An AMR official told us he met last week with Councilwoman Lauren McNally, D-5th Ward, and Councilman Mike Ray, D-4th Ward, has reached out to schedule a meeting.

Good.

AMR tells us its funding request was made because an average ambulance run costs about $300 and Medicaid reimburses about $130, so AMR is losing a significant amount of money. About 54 percent of all ambulance calls in the city are for Medicaid recipients.

Earlier, the company sought a $62,500 monthly subsidy retroactive to March 1 for a total amount of $625,000 for this year. The payment was recommended by the administration, but council rejected it 6-1 on April 25.

Now, Van Horne says, “More recently, inflationary pressures and rising fuel costs have dramatically increased the cost to provide our life-sustaining services. Any incoming private provider will have the same pressures and any insourcing by the city with the fire department will likely increase citizen taxes and greatly exceed private industry costs.”

Without help from Youngstown, it’s unlikely any private company will provide service in the city. But we don’t know that for certain because until now, city leaders really haven’t explored their options.

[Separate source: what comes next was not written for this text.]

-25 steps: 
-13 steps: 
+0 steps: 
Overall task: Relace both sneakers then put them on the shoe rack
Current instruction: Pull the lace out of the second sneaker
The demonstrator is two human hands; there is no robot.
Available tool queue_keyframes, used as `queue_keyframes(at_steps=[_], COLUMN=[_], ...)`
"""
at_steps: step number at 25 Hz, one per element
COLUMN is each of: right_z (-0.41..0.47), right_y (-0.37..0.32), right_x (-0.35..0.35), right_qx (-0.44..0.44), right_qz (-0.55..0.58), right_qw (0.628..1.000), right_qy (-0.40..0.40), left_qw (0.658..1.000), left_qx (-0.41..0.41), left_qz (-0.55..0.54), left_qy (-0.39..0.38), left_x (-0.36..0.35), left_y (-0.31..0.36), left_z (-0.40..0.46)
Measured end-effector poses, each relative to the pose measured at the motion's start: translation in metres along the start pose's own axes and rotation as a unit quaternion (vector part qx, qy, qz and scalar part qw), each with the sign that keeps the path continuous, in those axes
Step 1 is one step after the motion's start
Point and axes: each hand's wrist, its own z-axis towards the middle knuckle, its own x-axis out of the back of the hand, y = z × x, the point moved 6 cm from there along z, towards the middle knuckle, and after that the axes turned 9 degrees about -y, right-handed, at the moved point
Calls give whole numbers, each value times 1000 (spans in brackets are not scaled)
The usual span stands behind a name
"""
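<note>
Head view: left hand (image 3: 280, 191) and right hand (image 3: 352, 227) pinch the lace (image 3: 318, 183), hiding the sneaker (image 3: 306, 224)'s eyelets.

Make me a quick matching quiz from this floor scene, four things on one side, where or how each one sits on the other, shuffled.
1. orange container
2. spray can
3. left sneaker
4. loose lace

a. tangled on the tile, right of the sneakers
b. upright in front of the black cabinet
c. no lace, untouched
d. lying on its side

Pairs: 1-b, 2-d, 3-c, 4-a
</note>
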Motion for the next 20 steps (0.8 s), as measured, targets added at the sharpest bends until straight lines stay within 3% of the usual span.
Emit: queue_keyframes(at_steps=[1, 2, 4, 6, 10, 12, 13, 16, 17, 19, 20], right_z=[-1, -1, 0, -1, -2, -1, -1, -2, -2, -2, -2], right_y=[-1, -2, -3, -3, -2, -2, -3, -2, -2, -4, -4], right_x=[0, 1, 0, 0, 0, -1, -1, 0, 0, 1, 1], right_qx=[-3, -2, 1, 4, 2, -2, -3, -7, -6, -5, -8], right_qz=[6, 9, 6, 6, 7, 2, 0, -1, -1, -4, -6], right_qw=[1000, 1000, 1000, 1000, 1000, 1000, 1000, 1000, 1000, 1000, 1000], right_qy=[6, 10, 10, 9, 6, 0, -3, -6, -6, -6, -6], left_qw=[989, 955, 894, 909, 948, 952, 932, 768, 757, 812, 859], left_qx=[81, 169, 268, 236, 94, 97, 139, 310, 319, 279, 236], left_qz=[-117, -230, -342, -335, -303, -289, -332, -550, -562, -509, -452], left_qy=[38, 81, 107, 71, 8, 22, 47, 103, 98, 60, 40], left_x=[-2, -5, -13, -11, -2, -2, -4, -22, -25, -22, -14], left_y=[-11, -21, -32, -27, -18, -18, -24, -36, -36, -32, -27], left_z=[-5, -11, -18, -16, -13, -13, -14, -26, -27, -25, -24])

Suggestions that the city should consider creating its own ambulance service also do not seem feasible because of even higher costs for setup, equipment, maintenance, staffing and training. To be clear, we generally oppose government-run services that compete with private enterprise.

Mayor Jamael Tito Brown said he supports negotiating a subsidy if that’s what it takes to keep ambulance service in the city.

“It’s not an ideal situation, but it’s my goal to make the citizens of Youngstown safe,” he said. “I’m willing to spend the funds to make the subsidy happen. It’s up to council.”

We agree.

This is not about just dollars and cents. Ambulance service is a safety issue, and it’s a social issue. If it is not resolved, then it also will become a political issue. It never should get to that point. Frankly, it never should have gotten to this point.

Government exists for the sole purpose of providing essential services to residents. Emergency response is at the top of that list.

Youngstown’s elected leaders owe it to city residents to ensure they have uninterrupted ambulance service. They must immediately head to the table with AMR and find a way to resolve this issue so their residents are not left in a lurch.